Zum Feuerschutzzentrum: Interessante Lösungsansätze

Interessante Lösungsansätze

Die mit Spannung erwartete Konzeption des Bonner Gutachterbüros „formplan GmbH“ zum Feuerschutz- und Rettungsdienstzentrum liegt den Politikern jetzt vor. In knapp drei Wochen soll über das voraussichtlich rund 10,2 Millionen Euro teure Bauprojekt entschieden werden.

Trotz der Kürze der Zeit scheint die Verabschiedung durchaus realistisch, denn was die Experten an Daten und Fakten zusammengetragen und an Schlussfolgerungen gezogen haben, klingt nachvollziehbar. Tatsache ist, dass das aktuelle Gebäude am Standort der Iserlohner Berufsfeuerwehr unzumutbar ist. Wer hohe Anforderungen an Rettungskräfte stellt, die in Einsätzen nicht selten an ihre Grenzen gehen, muss für vernünftige Ausbildungs- und Trainingsmöglichkeiten sorgen. Wenn in diese Neubaupläne weiterführende Überlegungen einfließen, ein solches Zentrum mit einem zentralen Standort für den Krankentransport (1,8 Millionen Euro) im Lennetal und im südlichen Kreisgebiet zu verknüpfen, bieten sich durchaus interessante Lösungsansätze an. Denn der Kreis benötigt mehr Personal und Fahrzeuge, weil die Einsatzzahlen wegen der Zunahme der Zahl älterer Menschen ständig steigen. Dafür müssten die vorhandenen Wachen in Altena, Werdohl und Herscheid erweitert oder sogar vollständig neu gebaut werden.

Beim Verhältnis von drei zu eins dürfte eine zentrale Stelle im Bereich Lüdenscheid deutlich günstiger ausfallen, zumal die Einsatzfristen gewahrt blieben.
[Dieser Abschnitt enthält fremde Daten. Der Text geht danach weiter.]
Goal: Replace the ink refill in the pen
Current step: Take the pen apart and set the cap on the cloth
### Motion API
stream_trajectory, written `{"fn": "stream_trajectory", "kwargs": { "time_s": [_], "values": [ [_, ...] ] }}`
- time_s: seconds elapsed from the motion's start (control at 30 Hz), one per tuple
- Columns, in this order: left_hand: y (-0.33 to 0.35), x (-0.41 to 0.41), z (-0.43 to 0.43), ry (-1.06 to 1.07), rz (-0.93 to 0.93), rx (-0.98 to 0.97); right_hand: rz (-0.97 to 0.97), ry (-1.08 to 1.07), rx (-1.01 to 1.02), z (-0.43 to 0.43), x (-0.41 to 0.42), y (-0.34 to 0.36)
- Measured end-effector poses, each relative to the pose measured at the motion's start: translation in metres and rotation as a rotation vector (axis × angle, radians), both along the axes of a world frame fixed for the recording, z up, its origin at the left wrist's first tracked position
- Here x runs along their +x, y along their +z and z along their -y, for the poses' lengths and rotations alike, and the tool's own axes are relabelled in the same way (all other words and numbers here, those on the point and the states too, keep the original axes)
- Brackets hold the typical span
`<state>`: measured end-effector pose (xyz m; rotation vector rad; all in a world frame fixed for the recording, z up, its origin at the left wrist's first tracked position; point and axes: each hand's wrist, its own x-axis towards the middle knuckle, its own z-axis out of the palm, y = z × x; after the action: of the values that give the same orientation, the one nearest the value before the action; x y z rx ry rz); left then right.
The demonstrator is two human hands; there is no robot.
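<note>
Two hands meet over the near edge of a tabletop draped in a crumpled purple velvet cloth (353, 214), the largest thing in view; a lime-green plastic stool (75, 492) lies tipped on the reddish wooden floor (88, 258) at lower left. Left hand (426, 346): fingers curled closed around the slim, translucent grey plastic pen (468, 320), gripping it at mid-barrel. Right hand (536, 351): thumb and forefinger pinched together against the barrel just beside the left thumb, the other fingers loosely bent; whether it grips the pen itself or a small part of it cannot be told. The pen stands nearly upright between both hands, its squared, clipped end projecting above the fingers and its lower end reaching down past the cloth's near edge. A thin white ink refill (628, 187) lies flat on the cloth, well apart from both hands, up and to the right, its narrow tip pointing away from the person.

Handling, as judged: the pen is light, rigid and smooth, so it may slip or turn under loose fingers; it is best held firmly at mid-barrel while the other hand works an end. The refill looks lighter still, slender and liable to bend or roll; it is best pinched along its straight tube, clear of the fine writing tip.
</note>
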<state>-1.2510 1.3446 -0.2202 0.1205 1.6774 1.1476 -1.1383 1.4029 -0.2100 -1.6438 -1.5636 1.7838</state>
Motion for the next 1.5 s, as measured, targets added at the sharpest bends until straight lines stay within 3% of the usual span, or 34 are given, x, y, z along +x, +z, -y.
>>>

Damit wäre das ursprünglich favorisierte Areal des bald freiwerdenden KDVZ-Geländes in Iserlohn-Griesenbrauck aus dem Rennen. Für den Krankentransport ist es wegen der Lage unrealistisch, für ein Trainingszentrum der Feuerwehr kommt es aufgrund der Nähe zur Wohnbebauung nicht in Frage. Käme es in den Abendstunden und an Wochenenden zu Lärmbelästigungen, wären juristische Nachspiele absehbar. Auch wenn die Chancen des Gewerbegebiets Rosmart wegen der empfohlenen Anbindung zur Autobahn und der weniger sensiblen Reaktion auf den Geräuschpegel gestiegen sind, ist noch nichts entschieden. Neben den Rahmenbedingungen darf ein Argument nicht vergessen werden: Die Fahrtwege der Ehrenamtlichen aus dem Südkreis würden nicht zu zeitraubend. Schließlich sind die Freiwilligen eine unverzichtbare Stütze.